Subject: Re: parse-float trial implementation (was Re: String to real)
From: Erik Naggum <erik@naggum.no>
Date: 2000/06/09
Newsgroups: comp.lang.lisp
Message-ID: <3169560072007578@naggum.no>

* Russell Senior <seniorr@aracnet.com>
| It would be interesting and educational for me if you could point a
| few of them out.  Given the `slew' it should not be difficult.

  The last sentence is completely bogus, and obviously so.  Finding
  which of 2^64 bit patterns are read and printed wrong is no small
  task, even if there are 2^16 of them.  I spent a few hundred CPU
  hours on 2 × 600MHz Pentium III's and 2 × 400MHz Pentium II's
  stress-testing Allegro CL's floating-point reader and printer and
  came up with a few interesting cases where it missed, due to
  accumulated rounding errors.  It dook Duane Rettig of Franz Inc
  several days to come up with a solution, and it was not trivial,
  neither in terms of the code required or the time required to read
  or print floating-point numbers correctly.

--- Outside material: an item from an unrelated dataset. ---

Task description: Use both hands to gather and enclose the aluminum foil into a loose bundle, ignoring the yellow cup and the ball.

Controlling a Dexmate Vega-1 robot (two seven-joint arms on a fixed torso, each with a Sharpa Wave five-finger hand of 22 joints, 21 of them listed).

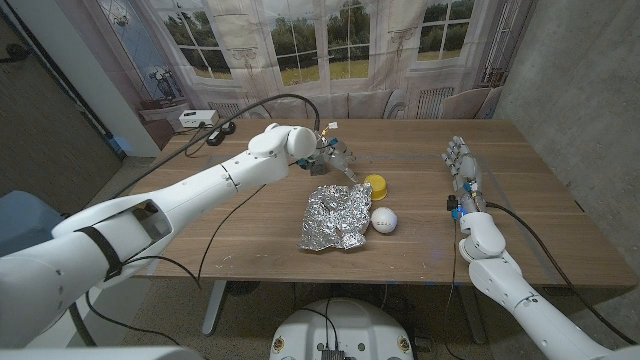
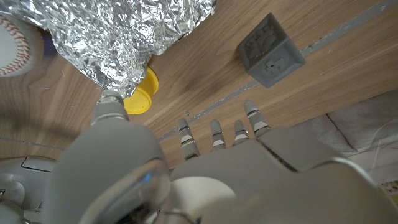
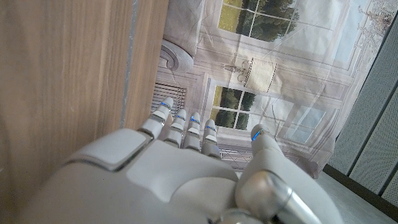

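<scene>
Aluminum foil (image 1: 335,219): crinkled silver sheet, loosely crumpled.

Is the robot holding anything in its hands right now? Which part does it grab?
No, nothing is held. The left hand hovers with spread fingers behind the foil, not touching it. The right hand waits open at the table's right side.

yellow cup (image 1: 376,186) you see just behind the ball (image 1: 384,220) | grey cube (image 2: 271,50) on the wooden table (image 1: 540,215) | white box (image 1: 196,118), perhaps a device, beyond the far-left corner | window backdrop (image 1: 330,45) behind
</scene>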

  C's atof and printf were never meant to be print-read-consistent, so
  it's fairly easy to find situations where a number printed and read
  back yields a different bit pattern that is really hard to detect if
  you don't look at the bits (except for the trivial unequality), but
  for a Common Lisp system, that is basically unforgiveable.

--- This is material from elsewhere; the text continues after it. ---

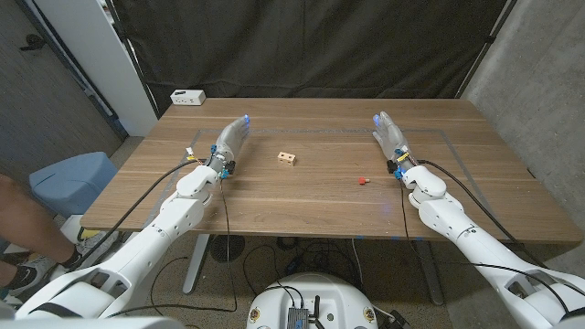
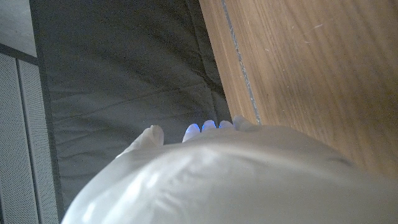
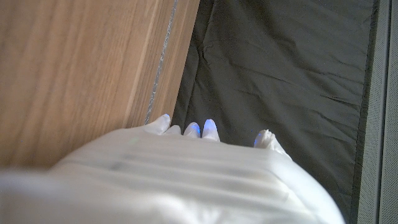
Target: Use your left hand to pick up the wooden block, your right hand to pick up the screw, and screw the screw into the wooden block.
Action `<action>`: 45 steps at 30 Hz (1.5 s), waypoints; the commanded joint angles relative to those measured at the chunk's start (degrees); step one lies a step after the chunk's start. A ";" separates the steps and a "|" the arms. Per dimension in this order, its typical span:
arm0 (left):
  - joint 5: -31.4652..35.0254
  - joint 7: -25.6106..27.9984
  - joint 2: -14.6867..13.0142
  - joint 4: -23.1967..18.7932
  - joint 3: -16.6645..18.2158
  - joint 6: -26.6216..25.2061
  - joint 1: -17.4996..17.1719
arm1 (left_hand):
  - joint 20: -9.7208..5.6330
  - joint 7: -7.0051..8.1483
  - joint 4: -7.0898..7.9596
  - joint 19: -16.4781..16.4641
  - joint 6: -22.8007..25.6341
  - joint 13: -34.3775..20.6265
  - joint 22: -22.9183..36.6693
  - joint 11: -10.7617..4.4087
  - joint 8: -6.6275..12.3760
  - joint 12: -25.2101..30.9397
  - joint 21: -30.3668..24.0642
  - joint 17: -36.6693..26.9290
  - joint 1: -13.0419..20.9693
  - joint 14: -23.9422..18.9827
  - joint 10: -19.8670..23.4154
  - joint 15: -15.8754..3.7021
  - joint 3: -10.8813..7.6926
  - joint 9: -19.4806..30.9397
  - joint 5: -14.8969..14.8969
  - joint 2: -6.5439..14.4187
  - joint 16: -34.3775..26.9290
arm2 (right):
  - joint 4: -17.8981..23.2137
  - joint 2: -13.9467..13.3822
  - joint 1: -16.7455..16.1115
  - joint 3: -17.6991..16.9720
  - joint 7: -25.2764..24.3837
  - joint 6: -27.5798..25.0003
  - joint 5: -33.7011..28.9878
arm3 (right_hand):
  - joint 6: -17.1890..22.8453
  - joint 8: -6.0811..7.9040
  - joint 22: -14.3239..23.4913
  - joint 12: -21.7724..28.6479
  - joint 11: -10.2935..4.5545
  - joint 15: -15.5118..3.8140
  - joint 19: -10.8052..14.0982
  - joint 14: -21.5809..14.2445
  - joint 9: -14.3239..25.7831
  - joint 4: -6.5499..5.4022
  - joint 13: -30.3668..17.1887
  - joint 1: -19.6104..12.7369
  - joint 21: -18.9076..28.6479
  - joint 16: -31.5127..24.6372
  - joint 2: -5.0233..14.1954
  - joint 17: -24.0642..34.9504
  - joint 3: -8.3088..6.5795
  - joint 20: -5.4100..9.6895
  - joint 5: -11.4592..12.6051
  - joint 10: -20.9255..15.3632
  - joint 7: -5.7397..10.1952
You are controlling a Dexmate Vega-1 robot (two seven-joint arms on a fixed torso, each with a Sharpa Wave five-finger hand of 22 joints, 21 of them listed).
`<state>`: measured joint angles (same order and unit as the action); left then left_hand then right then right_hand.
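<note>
Both hands wait empty with fingers apart, the left hand (image 1: pixel 232 139) and right hand (image 1: pixel 388 133) out at the sides. The block (image 1: pixel 287 158) and screw (image 1: pixel 362 180) lie between them on the counter (image 1: pixel 302 206), easy to reach.

A rectangular brown wooden table (image 1: pixel 311 196) with visible plank grain stands before a wrinkled black fabric curtain (image 1: pixel 311 46) that hangs beyond the fingertips of both hands. Near the table's far corner, past the left hand, sits a small white box (image 1: pixel 188 96), and outward of that hand a pale blue rounded bin (image 1: pixel 71 178) stands on the grey floor. A rough grey concrete wall (image 1: pixel 539 82) rises outward of the right hand.
</note>
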<state>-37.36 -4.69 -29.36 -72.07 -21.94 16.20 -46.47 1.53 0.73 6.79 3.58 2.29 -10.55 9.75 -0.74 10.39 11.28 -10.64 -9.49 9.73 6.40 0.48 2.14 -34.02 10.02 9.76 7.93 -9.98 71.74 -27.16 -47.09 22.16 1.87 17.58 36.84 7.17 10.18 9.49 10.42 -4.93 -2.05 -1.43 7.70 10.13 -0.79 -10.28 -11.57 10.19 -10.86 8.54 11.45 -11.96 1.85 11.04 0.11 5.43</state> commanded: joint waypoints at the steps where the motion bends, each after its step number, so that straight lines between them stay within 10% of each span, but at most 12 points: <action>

  If you're not an expert at numerical analysis, the simple dictum is:
  don't presume to know how to read or print floating point numbers
  but do show respect for those who are experts and do know how.  (I
  fall in the latter category, not the former of these, which is why I
  keep stressing that a correct parse-float function that maintains
  print-read consistency is heavily implementation-dependent and you
  shoult not mix third-party readers with builtin printers, unless you
  know what you're doing extremely well.)

#:Erik
-- 
  If this is not what you expected, please alter your expectations.